Here, we extended our findings with anti-GHRext-mAb in important ways. We first tested its ability to block downstream cellular consequences of acute GH-induced signaling activation. GH-dependent cell proliferation over 48 h in the 32D-GHR model system was dramatically and specifically inhibited by a single coaddition of anti-GHRext-mAb with GH. This finding solidifies our interpretation that biologically meaningful inhibitory effects of this antibody on GH action are evident even without repeated antibody administration over this time period in vitro. We further demonstrated that in vivo anti-GHRext-mAb administration specifically inhibited GH-induced hepatic signaling in our noninvasive model signaling system. In concert with our previous findings in mice of sustained, robust, and specific interaction of radiolabeled anti-GHRext-mAb with hepatically expressed rabbit GHR (44), these new in vivo data embolden us to consider further development of conformationally dependent inhibitory GHR antibodies as potential therapeutics. Along these lines, we consider it encouraging that anti-GHRext-mAb also inhibits GH-dependent signaling in LNCaP human prostate cancer cells (Fig. 5C) (36) and RL-95–2 human endometrial carcinoma cells (data not shown).

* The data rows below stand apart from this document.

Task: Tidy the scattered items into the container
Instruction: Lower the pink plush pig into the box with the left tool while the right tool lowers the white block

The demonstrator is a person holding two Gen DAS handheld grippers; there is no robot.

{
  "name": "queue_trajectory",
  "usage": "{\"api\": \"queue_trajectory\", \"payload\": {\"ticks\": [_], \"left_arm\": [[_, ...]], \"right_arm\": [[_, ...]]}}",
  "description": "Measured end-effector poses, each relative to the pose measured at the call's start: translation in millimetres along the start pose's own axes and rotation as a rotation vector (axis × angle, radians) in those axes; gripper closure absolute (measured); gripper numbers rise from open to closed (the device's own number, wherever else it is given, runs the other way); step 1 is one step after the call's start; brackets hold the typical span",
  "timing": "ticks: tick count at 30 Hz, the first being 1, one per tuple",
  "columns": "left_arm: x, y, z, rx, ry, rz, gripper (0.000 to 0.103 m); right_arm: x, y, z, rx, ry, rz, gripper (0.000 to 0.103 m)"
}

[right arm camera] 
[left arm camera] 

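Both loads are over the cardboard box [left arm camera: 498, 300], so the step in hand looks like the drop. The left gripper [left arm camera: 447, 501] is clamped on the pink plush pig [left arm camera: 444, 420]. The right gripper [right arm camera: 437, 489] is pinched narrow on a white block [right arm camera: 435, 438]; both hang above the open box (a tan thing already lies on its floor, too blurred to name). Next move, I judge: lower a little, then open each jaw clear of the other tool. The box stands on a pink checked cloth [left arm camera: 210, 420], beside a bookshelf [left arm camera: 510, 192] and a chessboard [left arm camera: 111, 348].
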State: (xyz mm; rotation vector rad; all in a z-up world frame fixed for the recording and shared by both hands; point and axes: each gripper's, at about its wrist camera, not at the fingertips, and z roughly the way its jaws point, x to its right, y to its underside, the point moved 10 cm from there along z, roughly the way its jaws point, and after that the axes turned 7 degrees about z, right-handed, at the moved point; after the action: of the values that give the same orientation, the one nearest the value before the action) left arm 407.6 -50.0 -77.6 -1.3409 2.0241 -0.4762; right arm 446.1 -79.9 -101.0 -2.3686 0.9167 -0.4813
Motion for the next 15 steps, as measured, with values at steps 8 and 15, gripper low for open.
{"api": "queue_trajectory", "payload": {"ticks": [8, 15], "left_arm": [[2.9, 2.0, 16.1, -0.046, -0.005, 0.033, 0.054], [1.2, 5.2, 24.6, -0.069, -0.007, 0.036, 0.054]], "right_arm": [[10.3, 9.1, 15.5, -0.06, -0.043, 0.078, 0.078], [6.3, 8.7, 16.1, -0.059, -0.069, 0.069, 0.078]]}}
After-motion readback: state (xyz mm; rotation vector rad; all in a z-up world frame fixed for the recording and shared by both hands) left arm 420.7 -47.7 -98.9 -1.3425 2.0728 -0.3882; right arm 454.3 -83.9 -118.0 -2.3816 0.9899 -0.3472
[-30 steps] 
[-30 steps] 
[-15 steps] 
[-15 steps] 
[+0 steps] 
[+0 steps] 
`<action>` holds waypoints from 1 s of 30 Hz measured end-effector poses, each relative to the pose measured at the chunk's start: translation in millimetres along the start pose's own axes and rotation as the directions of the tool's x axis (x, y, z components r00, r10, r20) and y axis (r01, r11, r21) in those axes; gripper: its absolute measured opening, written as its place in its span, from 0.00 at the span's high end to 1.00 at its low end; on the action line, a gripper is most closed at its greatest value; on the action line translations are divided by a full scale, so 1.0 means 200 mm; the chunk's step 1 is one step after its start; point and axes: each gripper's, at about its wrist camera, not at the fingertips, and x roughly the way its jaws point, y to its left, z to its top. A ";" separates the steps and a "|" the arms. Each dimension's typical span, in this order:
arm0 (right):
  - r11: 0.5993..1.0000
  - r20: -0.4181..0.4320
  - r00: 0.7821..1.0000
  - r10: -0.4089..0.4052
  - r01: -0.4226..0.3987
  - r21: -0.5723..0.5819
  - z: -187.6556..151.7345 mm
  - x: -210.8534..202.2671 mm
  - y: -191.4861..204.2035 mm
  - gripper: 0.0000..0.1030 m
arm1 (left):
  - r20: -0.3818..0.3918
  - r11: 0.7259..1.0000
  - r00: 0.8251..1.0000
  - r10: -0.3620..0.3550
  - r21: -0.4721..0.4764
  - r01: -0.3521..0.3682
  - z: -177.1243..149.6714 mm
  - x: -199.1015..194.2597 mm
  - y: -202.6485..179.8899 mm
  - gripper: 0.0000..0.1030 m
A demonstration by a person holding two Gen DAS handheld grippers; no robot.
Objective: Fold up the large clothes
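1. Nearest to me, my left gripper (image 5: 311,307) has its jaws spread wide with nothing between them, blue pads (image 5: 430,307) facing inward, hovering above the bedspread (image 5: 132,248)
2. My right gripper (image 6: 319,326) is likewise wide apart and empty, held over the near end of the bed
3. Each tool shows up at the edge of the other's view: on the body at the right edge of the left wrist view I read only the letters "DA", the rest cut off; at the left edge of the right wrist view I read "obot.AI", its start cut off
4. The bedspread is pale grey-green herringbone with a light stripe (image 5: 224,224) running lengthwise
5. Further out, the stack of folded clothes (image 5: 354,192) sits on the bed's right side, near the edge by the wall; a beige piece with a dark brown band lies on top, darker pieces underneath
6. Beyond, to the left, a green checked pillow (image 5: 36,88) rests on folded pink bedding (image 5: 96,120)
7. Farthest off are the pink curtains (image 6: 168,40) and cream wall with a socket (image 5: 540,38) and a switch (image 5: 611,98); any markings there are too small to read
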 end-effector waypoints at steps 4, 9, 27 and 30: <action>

We broadened our observations by further characterizing anti-GHRmAb 18.24, an independent clone from the immunization that yielded anti-GHRext-mAb. We now show that anti-GHRmAb 18.24, like anti-GHRext-mAb, recognizes subdomain 2, but not subdomain 1, both in the context of GST fusion proteins and of ECD deletion mutants of the full-length rabbit GHR expressed in human cells. We found that anti-GHRmAb 18.24 pretreatment also dramatically and specifically inhibited acute GH-induced signaling via both rabbit and hGHR as well as PMA-induced GHR proteolysis. These effects paralleled those of anti-GHRext-mAb, suggesting that the two antibodies have a common mechanism of inhibition and that this may reflect similarity in their epitopes within subdomain 2.

Indeed, comparative epitope mapping yielded compelling information about the three-dimensional composition of the epitopes for anti-GHRext-mAb and anti-GHRmAb 18.24. Although they have differences, both epitopes reside in discontinuous patches within subdomain 2 predominantly on the face of the subdomain that lies between the receptor dimer partners. More than half of the GHR residues implicated as forming the epitopes for each antibody are shared between the two antibodies, and most of these shared residues reside in and around the dimerization interface per se. Crystallographic data indicate that residues N143, S145, L146, T147, H150, D152, Y200, and S201 are engaged in intermolecular bonding between receptors in the GH-engaged complex (7). Notably, five of these residues (N143, S145, T147, H150, and S201) reside in the epitopes for both antibodies, and D152 is in the anti-GHRmAb 18.24 epitope.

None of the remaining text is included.